[unix] How to include clean target in Makefile?

I have a Makefile that looks like this

CXX = g++ -O2 -Wall

all: code1 code2

code1: code1.cc utilities.cc
   $(CXX) $^ -o $@

code2: code2.cc utilities.cc
   $(CXX) $^ -o $@

What I want to do next is to include clean target so that every time I run make it will automatically delete the existing binary files of code1 and code2 before creating the new ones.

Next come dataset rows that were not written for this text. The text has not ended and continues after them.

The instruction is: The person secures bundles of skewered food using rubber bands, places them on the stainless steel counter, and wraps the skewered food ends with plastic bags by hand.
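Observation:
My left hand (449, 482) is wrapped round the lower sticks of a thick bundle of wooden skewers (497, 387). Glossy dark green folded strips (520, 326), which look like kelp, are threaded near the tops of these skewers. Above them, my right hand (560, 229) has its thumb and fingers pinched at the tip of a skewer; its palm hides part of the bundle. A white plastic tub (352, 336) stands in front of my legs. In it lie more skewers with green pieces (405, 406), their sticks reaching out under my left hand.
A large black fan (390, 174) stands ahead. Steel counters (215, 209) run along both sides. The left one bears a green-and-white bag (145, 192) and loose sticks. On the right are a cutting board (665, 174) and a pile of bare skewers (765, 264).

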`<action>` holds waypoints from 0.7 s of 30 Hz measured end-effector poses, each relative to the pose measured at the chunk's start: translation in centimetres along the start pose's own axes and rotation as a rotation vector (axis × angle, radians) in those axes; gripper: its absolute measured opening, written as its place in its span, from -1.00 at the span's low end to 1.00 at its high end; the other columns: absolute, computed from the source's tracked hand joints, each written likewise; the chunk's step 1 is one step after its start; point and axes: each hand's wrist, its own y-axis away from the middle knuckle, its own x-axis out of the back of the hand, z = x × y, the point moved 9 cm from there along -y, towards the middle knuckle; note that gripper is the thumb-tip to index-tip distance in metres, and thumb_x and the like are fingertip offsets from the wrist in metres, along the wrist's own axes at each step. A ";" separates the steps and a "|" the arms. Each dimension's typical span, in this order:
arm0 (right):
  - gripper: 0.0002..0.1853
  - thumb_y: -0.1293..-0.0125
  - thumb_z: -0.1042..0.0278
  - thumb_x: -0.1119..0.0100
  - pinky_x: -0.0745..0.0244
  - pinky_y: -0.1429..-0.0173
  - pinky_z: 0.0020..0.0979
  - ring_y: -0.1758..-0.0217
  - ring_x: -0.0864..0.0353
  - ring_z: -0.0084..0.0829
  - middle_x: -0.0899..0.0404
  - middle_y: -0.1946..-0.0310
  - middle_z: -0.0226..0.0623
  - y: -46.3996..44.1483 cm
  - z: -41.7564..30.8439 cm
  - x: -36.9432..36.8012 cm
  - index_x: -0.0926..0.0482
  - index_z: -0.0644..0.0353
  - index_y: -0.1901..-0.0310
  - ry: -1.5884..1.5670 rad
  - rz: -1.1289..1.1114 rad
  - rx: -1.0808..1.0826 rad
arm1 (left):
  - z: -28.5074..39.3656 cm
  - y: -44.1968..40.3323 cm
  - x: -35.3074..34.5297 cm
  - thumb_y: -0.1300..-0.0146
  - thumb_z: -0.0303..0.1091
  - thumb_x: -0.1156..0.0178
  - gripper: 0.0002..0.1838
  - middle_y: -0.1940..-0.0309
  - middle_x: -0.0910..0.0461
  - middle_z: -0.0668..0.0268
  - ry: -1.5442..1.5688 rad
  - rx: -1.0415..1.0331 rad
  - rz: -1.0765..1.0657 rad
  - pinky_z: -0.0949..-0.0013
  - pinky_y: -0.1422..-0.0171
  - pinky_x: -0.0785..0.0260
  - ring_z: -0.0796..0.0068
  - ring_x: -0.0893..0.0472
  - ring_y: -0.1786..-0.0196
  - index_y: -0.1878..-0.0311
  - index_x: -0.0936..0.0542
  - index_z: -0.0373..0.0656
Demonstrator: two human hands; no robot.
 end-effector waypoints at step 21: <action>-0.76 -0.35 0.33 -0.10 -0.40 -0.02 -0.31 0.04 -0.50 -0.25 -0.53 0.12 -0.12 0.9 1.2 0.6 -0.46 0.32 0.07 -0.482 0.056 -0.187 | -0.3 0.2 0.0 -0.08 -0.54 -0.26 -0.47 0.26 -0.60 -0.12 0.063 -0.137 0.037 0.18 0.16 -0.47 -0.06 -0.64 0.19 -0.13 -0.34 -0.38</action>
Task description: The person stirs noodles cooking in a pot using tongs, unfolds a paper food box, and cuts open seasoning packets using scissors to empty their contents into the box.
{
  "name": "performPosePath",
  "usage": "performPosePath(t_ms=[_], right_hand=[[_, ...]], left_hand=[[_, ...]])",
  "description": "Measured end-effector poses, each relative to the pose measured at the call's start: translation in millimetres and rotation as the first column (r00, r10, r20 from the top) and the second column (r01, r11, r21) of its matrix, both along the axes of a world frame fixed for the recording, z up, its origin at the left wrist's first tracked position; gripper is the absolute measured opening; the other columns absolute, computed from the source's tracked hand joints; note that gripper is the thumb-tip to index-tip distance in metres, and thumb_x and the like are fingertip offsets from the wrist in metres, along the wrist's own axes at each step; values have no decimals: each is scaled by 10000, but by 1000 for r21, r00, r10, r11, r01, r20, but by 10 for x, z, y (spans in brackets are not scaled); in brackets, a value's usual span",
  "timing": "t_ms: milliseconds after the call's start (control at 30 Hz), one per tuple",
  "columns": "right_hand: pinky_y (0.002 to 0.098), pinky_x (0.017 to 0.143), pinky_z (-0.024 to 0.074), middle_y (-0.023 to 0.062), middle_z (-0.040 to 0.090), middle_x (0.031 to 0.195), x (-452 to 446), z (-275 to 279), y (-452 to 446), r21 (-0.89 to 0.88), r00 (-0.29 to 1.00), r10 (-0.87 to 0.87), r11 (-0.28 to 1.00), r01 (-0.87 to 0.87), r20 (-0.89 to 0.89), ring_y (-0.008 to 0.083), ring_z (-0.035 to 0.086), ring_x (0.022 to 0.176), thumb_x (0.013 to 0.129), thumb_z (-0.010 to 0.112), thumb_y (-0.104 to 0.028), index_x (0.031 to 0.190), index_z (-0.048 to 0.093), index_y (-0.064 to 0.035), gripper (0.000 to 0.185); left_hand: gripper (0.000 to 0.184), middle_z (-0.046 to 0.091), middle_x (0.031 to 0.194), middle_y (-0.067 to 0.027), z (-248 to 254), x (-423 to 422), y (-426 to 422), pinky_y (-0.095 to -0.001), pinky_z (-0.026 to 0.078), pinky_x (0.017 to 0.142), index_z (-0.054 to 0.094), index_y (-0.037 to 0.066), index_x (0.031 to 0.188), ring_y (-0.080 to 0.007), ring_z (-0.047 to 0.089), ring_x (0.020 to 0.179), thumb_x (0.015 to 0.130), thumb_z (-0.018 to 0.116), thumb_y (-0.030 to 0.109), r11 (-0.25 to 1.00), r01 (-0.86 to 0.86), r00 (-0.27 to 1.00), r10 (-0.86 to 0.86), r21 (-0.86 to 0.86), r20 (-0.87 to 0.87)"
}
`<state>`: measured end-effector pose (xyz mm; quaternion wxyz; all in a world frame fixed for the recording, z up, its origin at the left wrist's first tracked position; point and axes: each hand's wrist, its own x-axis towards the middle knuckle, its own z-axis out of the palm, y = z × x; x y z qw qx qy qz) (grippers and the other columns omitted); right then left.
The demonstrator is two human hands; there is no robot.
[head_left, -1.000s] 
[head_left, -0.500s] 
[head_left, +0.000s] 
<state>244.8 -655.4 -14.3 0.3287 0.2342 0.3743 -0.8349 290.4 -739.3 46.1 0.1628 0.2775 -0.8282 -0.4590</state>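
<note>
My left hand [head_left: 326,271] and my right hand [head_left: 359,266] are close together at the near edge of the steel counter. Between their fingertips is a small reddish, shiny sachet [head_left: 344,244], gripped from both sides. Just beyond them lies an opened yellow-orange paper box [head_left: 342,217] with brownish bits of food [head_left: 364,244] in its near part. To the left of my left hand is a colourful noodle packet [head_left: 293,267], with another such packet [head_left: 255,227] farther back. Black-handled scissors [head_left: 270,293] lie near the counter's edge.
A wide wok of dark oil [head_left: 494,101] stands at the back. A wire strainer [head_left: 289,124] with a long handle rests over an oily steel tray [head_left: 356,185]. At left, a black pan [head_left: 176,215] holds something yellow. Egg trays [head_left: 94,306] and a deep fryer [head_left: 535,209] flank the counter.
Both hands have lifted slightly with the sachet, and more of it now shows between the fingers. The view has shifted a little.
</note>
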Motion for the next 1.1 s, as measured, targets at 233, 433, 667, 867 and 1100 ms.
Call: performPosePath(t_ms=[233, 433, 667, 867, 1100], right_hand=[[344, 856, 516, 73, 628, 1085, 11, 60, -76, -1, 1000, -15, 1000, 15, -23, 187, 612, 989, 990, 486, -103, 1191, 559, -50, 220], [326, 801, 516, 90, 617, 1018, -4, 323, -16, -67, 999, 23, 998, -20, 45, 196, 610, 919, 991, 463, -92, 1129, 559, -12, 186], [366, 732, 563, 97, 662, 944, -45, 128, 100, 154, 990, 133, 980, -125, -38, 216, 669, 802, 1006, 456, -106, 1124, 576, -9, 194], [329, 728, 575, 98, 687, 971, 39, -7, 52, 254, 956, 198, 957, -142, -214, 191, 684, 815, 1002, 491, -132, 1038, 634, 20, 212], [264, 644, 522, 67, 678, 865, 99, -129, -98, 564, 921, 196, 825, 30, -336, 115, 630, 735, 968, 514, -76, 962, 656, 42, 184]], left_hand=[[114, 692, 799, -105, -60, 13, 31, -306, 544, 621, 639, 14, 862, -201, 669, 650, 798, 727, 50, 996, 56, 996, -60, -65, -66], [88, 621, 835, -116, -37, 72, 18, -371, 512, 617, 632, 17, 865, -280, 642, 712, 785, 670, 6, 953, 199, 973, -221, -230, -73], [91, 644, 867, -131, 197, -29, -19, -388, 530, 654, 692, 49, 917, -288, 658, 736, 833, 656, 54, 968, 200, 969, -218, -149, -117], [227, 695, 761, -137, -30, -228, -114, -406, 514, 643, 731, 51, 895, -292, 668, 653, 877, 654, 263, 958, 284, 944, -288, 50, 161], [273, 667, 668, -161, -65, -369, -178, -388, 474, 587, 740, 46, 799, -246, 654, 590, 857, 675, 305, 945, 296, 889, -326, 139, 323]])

I tried to put these lines at the very end of the makefile, but it doesn't work

clean: 
    rm -f $@
    echo Clean done

What's the right way to do it?

This question is related to unix makefile

The answer is


By the way it is written, clean rule is invoked only if it is explicitly called:

make clean

I think it is better, than make clean every time. If you want to do this by your way, try this:

CXX = g++ -O2 -Wall

all: clean code1 code2

code1: code1.cc utilities.cc
   $(CXX) $^ -o $@

code2: code2.cc utilities.cc
   $(CXX) $^ -o $@

clean: 
    rm ...
    echo Clean done

The best thing is probably to create a variable that holds your binaries:

binaries=code1 code2

Then use that in the all-target, to avoid repeating:

all: clean $(binaries)

Now, you can use this with the clean-target, too, and just add some globs to catch object files and stuff:

.PHONY: clean

clean:
    rm -f $(binaries) *.o

Note use of the .PHONY to make clean a pseudo-target. This is a GNU make feature, so if you need to be portable to other make implementations, don't use it.